I had felt their effects, though, hadn't I? I had felt something like a tiny bug bite on the back of my leg. Zero quietly confirmed that as a point of entry. It had been here for days already, replicating to the point where it could control certain key systems of the base. It was a simple matter for it to have laid itself across my path in a fine dust, waiting for me to walk by. Latching onto my boot was not a problem, nor was crawling its way upwards until it reached my flesh. Only one or two had been necessary. I could have inhaled the bots. Some had probably pierced the palm of my hand when I had swiped at the dust covering the console. They could have stalked me at every door I had been forced to open. Once it gained access to my internal system, it could have started replicating from there, growing exponentially as the moments passed.
"Zero," I said urgently. I didn't have to, but it comforted me to pretend that the system was outside of myself. It was also a pretense of control. It was already inside me, and there was nothing I could do to stop it. "Who ordered this? Whose directives are you following?"
There was an ominous silence, the impression that Zero was unable to comply because the question was unanswerable. Zero was talking to me, now. It responded to my thoughts. Was I the user behind the system? But something would have to have targeted me in the first place.
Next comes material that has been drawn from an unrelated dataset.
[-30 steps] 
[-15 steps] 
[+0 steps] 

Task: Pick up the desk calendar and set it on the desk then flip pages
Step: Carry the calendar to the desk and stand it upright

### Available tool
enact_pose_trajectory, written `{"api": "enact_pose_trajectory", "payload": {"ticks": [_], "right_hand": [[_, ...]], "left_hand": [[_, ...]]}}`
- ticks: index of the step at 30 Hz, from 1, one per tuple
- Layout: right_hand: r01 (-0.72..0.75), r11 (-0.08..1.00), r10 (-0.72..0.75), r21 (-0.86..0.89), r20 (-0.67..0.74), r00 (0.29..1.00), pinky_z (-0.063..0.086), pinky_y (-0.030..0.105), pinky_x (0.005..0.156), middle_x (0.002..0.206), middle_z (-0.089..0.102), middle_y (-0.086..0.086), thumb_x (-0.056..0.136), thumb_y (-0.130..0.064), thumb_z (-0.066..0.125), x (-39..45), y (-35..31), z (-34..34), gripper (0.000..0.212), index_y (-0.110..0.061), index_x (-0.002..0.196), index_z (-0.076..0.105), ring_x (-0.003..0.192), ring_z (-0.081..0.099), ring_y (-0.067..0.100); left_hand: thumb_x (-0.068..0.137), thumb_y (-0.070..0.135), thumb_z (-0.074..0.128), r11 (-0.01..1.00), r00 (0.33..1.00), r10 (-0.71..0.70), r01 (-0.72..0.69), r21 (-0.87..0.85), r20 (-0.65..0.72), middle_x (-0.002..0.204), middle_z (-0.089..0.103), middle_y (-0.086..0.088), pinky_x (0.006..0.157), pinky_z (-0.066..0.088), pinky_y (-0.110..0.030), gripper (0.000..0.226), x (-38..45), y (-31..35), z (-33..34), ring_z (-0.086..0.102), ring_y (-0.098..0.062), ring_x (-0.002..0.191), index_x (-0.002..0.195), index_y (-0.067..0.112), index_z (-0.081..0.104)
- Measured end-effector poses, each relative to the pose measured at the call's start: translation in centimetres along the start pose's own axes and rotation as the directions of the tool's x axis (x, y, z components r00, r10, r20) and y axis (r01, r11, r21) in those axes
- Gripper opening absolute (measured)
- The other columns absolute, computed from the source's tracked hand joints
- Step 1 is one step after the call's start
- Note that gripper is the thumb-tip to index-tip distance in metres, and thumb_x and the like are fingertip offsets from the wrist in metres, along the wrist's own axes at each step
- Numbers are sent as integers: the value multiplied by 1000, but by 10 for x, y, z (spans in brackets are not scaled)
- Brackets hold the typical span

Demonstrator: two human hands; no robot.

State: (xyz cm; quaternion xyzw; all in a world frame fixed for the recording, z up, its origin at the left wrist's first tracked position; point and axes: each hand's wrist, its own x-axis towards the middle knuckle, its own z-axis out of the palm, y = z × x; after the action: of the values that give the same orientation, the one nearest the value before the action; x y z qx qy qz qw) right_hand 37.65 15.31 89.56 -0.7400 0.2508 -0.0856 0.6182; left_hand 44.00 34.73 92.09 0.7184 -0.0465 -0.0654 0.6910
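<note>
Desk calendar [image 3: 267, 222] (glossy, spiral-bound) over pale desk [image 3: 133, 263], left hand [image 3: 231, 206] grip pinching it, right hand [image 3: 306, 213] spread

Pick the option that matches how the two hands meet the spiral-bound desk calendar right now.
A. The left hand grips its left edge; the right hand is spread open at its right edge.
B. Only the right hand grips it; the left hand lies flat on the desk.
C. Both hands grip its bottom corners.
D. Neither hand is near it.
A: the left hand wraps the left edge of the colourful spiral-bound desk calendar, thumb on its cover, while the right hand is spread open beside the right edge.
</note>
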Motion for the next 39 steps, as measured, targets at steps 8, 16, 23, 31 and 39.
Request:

You were the obvious choice, it whispered. You were the only choice.
Zero had chosen me of its own accord? That... made me not want to contemplate that any further, but I had to. I needed answers. "Choice for what?"
"Why? Why me? Why do you seek to integrate? How did...?" I shook my head. Zero would not respond well to such a flood of questions, or rather, I would not respond well to the flood of answers that would inevitably come as a result. I rephrased the query. "What happened to you, Zero? Starting with Meridian."
It gave me only statistical readouts for its time there, including its records for Stewart's interaction with it. I winced. Zero had only been doing what it had been told. In the effort to compensate for the damage sustained by the core during our last battle together, Zero had been instructed to throw out any data that did not fall within its strictly checksummed parameters. Unfortunately, Stewart had not conformed to standards.
"Zamora," I said, making the name a request for more information,
More diagnostics, more data. Zamora had begun his experimentation with Zero, changing some of its programming to include a new, hardwired goal to fulfill: his dream of the harmony of biology and technology.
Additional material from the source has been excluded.